Green Street’s Commercial Property Price Index, which tracks the value of property owned by real-estate investment trusts, fell 0.4% in May to the lowest level since May 2016:
This is not happening because there is some sort of crisis. And this is not a crash, as during the Financial Crisis, when the spigot was suddenly turned off and liquidity disappeared overnight. Instead it’s a slow process that is happening despite super-low long-term interest rates, enormous liquidity in the markets, and super-easy financial conditions powered by yield-chasing risk-blind investors.

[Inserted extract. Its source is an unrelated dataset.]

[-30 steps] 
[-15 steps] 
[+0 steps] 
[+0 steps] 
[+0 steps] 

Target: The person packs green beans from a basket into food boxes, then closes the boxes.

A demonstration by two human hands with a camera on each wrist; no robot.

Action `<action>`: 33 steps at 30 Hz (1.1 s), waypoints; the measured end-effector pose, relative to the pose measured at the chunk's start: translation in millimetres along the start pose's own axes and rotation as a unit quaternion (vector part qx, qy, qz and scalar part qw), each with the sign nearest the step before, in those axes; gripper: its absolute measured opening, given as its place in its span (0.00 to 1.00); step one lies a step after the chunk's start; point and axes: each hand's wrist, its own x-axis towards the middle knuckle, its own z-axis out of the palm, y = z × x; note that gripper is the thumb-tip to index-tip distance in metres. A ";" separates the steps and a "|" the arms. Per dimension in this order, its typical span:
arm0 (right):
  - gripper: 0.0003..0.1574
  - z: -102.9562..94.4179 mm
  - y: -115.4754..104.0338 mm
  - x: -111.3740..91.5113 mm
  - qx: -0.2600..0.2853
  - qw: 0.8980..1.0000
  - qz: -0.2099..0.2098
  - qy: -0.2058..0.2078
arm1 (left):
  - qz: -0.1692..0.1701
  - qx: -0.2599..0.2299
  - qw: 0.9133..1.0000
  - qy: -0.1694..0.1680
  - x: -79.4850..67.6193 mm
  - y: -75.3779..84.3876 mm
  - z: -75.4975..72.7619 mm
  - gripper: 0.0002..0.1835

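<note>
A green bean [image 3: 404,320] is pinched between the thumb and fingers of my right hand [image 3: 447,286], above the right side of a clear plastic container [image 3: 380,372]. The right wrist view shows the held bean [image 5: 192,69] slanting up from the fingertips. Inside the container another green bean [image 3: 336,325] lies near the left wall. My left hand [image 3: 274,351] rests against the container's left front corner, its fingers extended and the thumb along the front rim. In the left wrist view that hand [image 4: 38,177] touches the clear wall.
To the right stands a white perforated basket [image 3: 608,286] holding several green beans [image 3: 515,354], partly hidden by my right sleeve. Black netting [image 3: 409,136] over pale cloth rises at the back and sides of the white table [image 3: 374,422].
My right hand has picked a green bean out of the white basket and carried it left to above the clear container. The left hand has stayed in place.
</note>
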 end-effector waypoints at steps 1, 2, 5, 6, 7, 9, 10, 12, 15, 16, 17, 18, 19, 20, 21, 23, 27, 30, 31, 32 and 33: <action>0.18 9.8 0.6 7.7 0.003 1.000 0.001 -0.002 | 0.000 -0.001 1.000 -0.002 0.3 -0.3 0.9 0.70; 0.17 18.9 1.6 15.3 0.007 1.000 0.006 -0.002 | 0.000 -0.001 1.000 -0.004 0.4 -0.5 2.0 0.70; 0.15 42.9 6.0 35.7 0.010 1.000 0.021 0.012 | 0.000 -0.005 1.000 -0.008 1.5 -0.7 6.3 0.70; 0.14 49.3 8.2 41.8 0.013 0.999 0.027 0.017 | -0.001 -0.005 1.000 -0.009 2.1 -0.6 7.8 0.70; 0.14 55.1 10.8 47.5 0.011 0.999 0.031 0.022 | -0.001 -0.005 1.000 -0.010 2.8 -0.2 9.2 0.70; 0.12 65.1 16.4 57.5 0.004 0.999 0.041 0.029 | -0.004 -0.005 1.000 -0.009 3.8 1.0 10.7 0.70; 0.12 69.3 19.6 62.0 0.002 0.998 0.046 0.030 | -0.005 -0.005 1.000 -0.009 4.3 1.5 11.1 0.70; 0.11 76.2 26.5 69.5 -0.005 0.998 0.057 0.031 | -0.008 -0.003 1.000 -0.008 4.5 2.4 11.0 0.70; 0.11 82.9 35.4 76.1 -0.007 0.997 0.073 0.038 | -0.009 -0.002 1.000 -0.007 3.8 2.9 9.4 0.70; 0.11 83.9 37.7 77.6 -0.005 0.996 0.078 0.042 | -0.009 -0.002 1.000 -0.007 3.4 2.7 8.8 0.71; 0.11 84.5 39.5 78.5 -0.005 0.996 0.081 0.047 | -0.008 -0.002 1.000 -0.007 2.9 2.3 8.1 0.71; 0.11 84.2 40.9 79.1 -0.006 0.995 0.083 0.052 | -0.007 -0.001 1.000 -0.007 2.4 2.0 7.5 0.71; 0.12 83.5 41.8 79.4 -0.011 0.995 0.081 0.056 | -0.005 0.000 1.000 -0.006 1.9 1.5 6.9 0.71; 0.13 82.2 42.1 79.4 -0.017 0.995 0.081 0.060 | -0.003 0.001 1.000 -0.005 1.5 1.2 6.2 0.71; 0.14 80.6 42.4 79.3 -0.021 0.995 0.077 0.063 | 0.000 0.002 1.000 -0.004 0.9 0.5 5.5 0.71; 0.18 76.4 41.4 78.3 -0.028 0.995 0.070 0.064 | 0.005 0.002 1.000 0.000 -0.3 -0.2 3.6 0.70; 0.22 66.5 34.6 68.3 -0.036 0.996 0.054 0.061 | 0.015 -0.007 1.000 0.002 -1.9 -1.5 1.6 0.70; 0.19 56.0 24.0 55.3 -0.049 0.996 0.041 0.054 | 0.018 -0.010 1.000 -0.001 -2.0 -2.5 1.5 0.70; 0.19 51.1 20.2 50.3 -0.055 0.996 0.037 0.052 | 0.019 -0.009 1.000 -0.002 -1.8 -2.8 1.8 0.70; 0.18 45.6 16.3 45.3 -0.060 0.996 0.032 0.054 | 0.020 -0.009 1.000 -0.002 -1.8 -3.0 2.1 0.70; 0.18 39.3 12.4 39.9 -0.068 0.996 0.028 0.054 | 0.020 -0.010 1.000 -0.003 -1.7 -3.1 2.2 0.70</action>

One of the primary drivers of the decline are the values of retail malls that have been getting hit by store closings and bankruptcies of their tenants as brick-and-mortar retail is melting down. So the sub-index for malls fell 2.8% in May and 5% for the past three months, and is down year-over-year. Other weak areas are apartment buildings. But industrial space – such as warehousing, one of the beneficiaries of the shift to online retail – remains strong.
Boston Fed President Eric Rosengren, one of the earliest advocates of unwinding QE, started warning about the CRE bubble last year. A couple of months ago, he gave a presentation on what CRE could do to “financial stability,” with some stunning charts.
The “significant decline in collateral values” of both commercial and residential real estate was “the root cause of the financial crisis,” he said. Currently, financial institutions hold $3.8 trillion of CRE loans:
- Banks: $2.02 trillion or 53% of total
- Life insurers: $460 billion or 12% of total
- Government Sponsored Enterprises (such as Fanny Mae) and Agency commercial mortgage-backed securities: $521 billion or 14% of total
- Non-Agency commercial mortgage-backed securities: $544 billion or 14% of total.
In terms of the banks, it’s the smaller banks (less than $50 billion in assets) that are on the hook: they hold $1.2 trillion of CRE loans. Larger banks (over $50 billion in assets) hold $767 billion. In other words, exposure to a CRE downturn is going to hit numerous smaller banks least prepared to deal with it. And that’s what the Fed is worried about.